#### Directions for this task:
All lines below starting at the one that holds "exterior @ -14" and ending at the one that holds "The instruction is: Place" should be printed exactly, ends included. Pictures should not be printed, nor anything else.

#### The records:
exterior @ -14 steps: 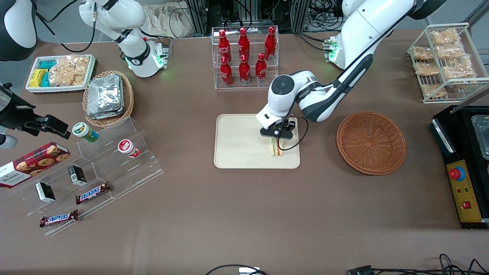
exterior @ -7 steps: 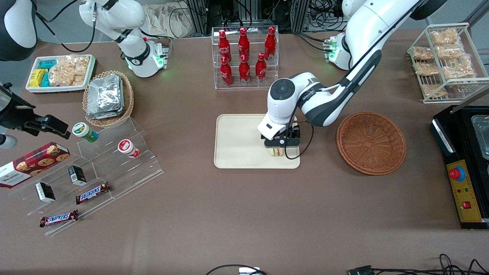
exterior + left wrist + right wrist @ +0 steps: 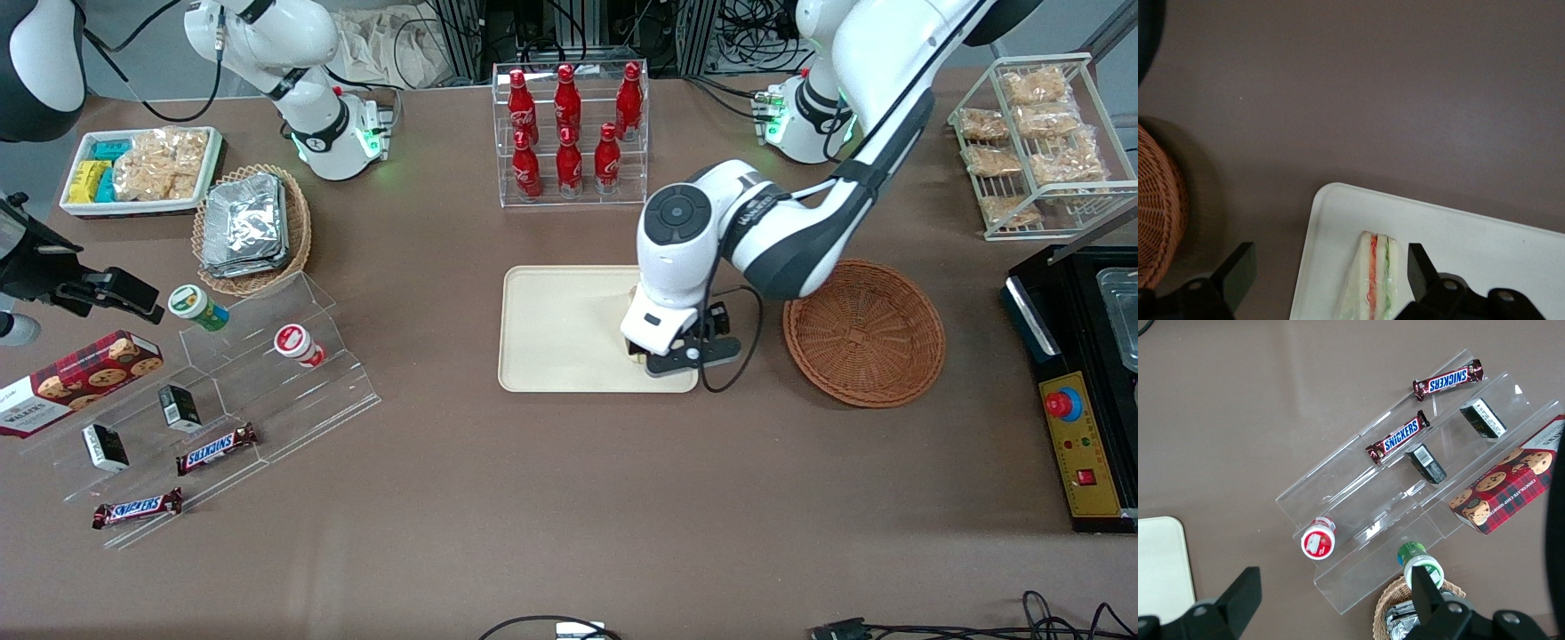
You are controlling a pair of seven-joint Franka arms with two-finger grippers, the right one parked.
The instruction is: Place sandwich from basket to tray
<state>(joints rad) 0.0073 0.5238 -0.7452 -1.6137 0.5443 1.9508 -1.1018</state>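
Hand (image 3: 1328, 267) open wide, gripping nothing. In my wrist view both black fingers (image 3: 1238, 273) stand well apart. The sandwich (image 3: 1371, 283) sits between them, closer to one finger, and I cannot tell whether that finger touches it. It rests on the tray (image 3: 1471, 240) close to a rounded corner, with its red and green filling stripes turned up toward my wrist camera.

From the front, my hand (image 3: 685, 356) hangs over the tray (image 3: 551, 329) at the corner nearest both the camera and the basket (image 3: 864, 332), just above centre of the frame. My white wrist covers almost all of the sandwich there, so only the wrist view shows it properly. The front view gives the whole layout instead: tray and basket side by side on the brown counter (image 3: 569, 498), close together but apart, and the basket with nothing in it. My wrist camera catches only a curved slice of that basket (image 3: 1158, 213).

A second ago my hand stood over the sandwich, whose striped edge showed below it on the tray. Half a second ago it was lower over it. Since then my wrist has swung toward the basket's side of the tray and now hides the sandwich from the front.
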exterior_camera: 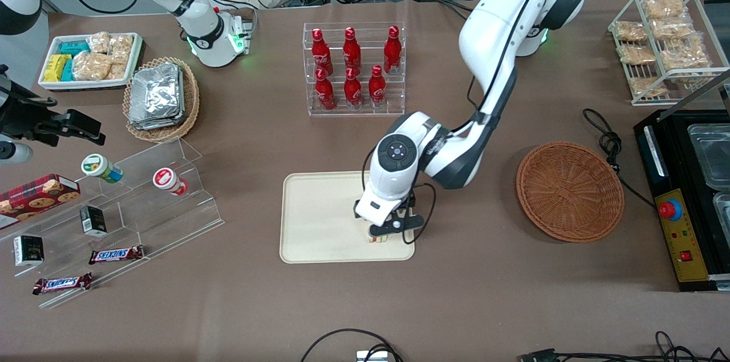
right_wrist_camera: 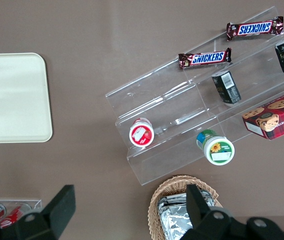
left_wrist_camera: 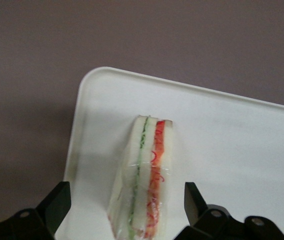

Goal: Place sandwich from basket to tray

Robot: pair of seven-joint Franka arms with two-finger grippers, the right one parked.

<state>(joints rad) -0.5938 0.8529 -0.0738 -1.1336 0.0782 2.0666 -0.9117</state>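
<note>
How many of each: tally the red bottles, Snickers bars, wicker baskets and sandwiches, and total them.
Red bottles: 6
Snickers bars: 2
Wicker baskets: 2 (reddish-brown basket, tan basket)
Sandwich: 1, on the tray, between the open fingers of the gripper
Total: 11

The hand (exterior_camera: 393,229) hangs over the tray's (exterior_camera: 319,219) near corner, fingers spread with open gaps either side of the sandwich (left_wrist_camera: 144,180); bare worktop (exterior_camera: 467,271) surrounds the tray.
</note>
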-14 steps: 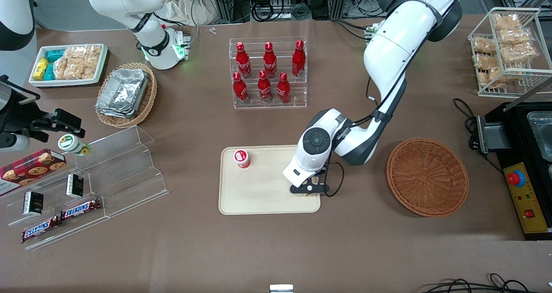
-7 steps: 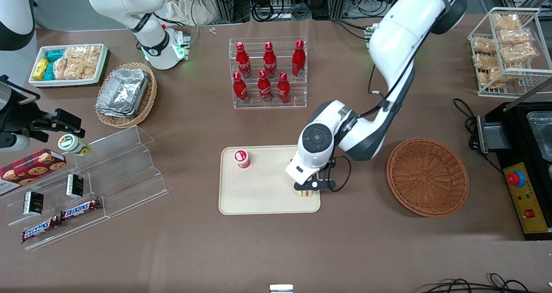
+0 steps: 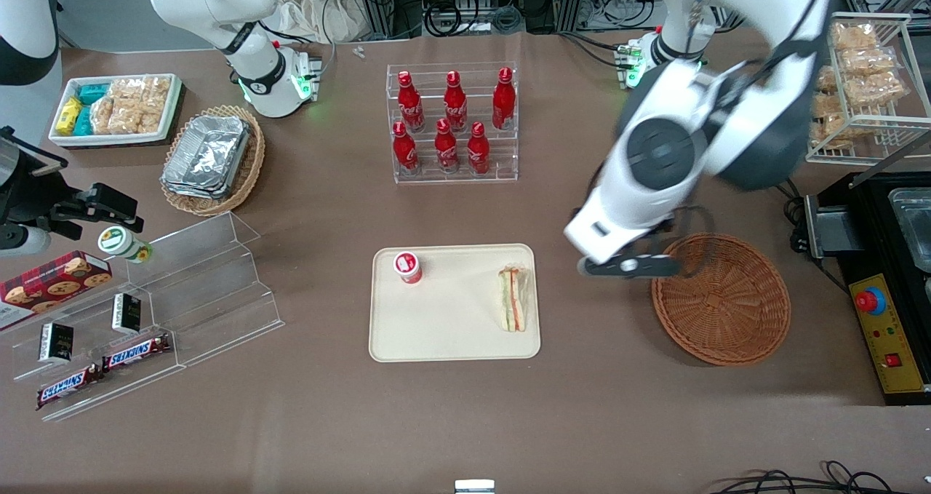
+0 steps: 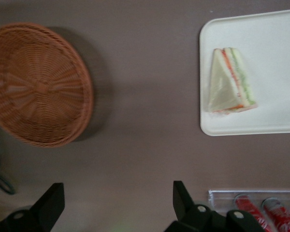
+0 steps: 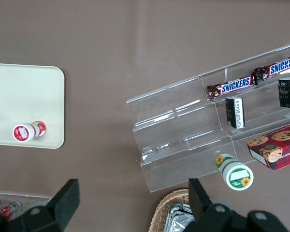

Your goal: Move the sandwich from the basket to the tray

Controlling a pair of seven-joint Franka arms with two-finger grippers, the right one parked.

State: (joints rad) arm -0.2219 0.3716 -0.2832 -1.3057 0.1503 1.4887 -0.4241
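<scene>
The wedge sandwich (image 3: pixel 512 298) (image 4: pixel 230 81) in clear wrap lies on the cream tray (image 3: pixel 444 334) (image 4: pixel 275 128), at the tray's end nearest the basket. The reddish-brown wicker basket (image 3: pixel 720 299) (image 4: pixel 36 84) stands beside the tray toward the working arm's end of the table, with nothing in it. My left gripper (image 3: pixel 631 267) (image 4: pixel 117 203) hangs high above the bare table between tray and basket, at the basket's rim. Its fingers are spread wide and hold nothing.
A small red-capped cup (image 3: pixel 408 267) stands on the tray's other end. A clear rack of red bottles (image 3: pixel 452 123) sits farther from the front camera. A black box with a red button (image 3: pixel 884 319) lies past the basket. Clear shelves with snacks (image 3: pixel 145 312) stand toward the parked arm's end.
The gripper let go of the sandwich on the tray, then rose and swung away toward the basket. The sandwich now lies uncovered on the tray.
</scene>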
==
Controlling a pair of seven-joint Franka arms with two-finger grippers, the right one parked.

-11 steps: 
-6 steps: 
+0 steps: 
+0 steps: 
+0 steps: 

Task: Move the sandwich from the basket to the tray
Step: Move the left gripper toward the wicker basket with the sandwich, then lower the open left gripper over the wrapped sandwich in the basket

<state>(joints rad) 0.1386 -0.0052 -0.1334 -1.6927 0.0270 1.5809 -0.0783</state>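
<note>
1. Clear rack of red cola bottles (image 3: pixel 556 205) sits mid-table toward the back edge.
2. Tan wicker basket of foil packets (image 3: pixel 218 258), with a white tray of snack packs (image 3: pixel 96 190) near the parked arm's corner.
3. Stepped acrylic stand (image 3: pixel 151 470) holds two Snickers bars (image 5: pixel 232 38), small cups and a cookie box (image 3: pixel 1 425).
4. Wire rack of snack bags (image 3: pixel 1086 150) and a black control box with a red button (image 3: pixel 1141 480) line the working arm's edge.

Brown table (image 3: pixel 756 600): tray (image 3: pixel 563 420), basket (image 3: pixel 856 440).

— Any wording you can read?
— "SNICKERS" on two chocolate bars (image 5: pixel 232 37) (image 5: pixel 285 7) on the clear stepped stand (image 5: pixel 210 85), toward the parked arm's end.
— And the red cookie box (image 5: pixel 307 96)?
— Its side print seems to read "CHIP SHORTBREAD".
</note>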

#### Exercise solution:
exterior @ -14 steps: 
exterior @ -7 steps: 
exterior + left wrist + right wrist @ +0 steps: 
You are controlling a pair of seven-joint Franka arms with two-finger grippers, the right one parked.
The instruction is: Place sandwich from basket to tray

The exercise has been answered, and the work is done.